● **Aim of the task**: Write out all of the data exactly as it appears.

● **Information shown**:
-*-*-

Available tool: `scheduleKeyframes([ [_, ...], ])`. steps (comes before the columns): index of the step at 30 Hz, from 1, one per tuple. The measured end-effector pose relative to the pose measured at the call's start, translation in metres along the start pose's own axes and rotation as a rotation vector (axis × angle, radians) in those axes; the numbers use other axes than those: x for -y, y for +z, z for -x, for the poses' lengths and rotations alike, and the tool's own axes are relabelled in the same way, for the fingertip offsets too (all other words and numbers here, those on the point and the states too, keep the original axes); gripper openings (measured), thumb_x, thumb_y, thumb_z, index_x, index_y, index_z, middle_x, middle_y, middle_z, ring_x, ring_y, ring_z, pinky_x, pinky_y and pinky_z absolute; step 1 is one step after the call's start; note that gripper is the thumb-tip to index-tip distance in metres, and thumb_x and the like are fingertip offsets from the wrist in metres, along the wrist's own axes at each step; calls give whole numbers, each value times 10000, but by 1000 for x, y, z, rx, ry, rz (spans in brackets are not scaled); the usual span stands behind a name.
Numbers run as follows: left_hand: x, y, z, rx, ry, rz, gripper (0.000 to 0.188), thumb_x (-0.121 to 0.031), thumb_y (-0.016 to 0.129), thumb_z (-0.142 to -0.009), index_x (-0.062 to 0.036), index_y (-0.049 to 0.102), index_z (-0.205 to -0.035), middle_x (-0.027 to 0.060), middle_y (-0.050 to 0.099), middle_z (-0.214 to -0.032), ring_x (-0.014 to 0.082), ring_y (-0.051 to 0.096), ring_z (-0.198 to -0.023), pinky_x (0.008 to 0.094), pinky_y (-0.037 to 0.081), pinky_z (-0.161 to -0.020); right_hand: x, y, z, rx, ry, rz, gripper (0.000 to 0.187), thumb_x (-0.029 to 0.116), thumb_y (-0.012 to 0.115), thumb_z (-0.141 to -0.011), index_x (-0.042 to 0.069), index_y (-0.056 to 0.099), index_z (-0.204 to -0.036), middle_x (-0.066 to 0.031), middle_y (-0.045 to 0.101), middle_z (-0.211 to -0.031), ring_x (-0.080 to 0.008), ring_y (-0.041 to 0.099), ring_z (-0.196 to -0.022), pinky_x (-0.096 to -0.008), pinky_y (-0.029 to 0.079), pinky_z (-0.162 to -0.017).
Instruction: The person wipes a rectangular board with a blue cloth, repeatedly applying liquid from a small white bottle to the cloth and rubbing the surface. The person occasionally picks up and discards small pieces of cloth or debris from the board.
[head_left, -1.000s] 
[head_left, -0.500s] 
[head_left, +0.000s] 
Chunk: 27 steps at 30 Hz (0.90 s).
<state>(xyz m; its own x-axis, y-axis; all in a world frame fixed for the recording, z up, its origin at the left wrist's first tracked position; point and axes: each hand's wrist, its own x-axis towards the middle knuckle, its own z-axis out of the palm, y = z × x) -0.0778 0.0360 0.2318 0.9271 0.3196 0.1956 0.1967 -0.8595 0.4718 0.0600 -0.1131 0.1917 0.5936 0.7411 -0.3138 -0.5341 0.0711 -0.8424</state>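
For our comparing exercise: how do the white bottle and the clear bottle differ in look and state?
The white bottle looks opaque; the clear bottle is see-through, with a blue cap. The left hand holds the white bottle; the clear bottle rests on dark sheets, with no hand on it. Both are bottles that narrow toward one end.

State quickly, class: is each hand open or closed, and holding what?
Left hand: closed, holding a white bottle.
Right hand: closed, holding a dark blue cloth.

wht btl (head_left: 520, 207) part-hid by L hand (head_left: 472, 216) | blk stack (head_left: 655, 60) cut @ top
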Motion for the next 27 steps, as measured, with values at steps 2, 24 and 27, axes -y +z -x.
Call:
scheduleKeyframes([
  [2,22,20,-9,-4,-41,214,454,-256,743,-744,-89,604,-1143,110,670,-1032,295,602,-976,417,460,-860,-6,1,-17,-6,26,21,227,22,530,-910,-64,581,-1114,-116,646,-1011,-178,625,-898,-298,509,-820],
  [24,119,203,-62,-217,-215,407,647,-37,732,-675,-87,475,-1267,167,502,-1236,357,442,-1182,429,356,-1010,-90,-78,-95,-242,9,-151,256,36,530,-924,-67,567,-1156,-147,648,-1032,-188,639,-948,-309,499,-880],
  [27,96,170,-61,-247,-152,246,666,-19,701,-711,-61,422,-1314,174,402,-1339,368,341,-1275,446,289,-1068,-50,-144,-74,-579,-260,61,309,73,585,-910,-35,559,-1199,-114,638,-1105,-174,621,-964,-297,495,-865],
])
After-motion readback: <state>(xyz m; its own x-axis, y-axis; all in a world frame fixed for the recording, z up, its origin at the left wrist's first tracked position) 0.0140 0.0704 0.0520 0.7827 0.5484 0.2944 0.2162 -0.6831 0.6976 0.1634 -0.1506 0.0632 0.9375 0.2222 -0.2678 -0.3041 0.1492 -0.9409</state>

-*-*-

● **Written response**:
Available tool: `scheduleKeyframes([ [_, ...], ])`. steps (comes before the columns): index of the step at 30 Hz, from 1, one per tuple. The measured end-effector pose relative to the pose measured at the call's start, translation in metres along the start pose's own axes and rotation as a rotation vector (axis × angle, radians) in those axes; the numbers use other axes than those: x for -y, y for +z, z for -x, for the poses' lengths and rotations alike, and the tool's own axes are relabelled in the same way, for the fingertip offsets too (all other words and numbers here, those on the point and the states too, keep the original axes); gripper openings (measured), thumb_x, thumb_y, thumb_z, index_x, index_y, index_z, middle_x, middle_y, middle_z, ring_x, ring_y, ring_z, pinky_x, pinky_y and pinky_z absolute; step 1 is one step after the call's start; note that gripper is the thumb-tip to index-tip distance in metres, and thumb_x and the like are fingertip offsets from the wrist in metres, along the wrist's own axes at each step; calls give whole numbers, each value times 10000, but by 1000 for x, y, z, rx, ry, rz (spans in brackets are not scaled); the usual span stands behind a name.
Numbers run as follows: left_hand: x, y, z, rx, ry, rz, gripper (0.000 to 0.188), thumb_x (-0.121 to 0.031), thumb_y (-0.016 to 0.129), thumb_z (-0.142 to -0.009), index_x (-0.062 to 0.036), index_y (-0.049 to 0.102), index_z (-0.205 to -0.035), middle_x (-0.027 to 0.060), middle_y (-0.050 to 0.099), middle_z (-0.214 to -0.032), ring_x (-0.014 to 0.082), ring_y (-0.051 to 0.096), ring_z (-0.198 to -0.023), pinky_x (0.008 to 0.094), pinky_y (-0.037 to 0.081), pinky_z (-0.161 to -0.020); right_hand: x, y, z, rx, ry, rz, gripper (0.000 to 0.187), thumb_x (-0.029 to 0.116), thumb_y (-0.012 to 0.115), thumb_z (-0.141 to -0.011), index_x (-0.042 to 0.069), index_y (-0.056 to 0.099), index_z (-0.204 to -0.036), middle_x (-0.066 to 0.031), middle_y (-0.045 to 0.101), middle_z (-0.211 to -0.031), ring_x (-0.080 to 0.008), ring_y (-0.041 to 0.099), ring_z (-0.196 to -0.022), pinky_x (-0.096 to -0.008), pinky_y (-0.029 to 0.079), pinky_z (-0.162 to -0.017).
Instruction: The person wipes a rectangular board with a blue cloth, repeatedly applying liquid from a small white bottle to the cloth and rubbing the surface. The person occasionally picks up and discards small pieces of cloth or debris from the board.
[head_left, -1.000s] 
[head_left, -0.500s] 
[head_left, +0.000s] 
Chunk: 27 steps at 30 Hz (0.90 s).
<state>(xyz m; its own x-axis, y-axis; all in a world frame fixed for the recording, z up, its origin at the left wrist's first tracked position; point and axes: each hand's wrist, its own x-axis towards the middle knuckle, its own z-axis out of the palm, y = z × x) -0.0778 0.0360 0.2318 0.9271 0.3196 0.1956 0.1967 -0.8595 0.4718 0.0600 -0.1131 0.1917 0.5936 0.7411 -0.3138 -0.5341 0.0711 -0.8424</state>
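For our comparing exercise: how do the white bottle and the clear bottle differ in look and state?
The white bottle looks opaque; the clear bottle is see-through, with a blue cap. The left hand holds the white bottle; the clear bottle rests on dark sheets, with no hand on it. Both are bottles that narrow toward one end.

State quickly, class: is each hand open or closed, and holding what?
Left hand: closed, holding a white bottle.
Right hand: closed, holding a dark blue cloth.

wht btl (head_left: 520, 207) part-hid by L hand (head_left: 472, 216) | blk stack (head_left: 655, 60) cut @ top
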Motion for the next 27 steps, as measured, with values at steps 2, 24 and 27, axes -y +z -x.
Call:
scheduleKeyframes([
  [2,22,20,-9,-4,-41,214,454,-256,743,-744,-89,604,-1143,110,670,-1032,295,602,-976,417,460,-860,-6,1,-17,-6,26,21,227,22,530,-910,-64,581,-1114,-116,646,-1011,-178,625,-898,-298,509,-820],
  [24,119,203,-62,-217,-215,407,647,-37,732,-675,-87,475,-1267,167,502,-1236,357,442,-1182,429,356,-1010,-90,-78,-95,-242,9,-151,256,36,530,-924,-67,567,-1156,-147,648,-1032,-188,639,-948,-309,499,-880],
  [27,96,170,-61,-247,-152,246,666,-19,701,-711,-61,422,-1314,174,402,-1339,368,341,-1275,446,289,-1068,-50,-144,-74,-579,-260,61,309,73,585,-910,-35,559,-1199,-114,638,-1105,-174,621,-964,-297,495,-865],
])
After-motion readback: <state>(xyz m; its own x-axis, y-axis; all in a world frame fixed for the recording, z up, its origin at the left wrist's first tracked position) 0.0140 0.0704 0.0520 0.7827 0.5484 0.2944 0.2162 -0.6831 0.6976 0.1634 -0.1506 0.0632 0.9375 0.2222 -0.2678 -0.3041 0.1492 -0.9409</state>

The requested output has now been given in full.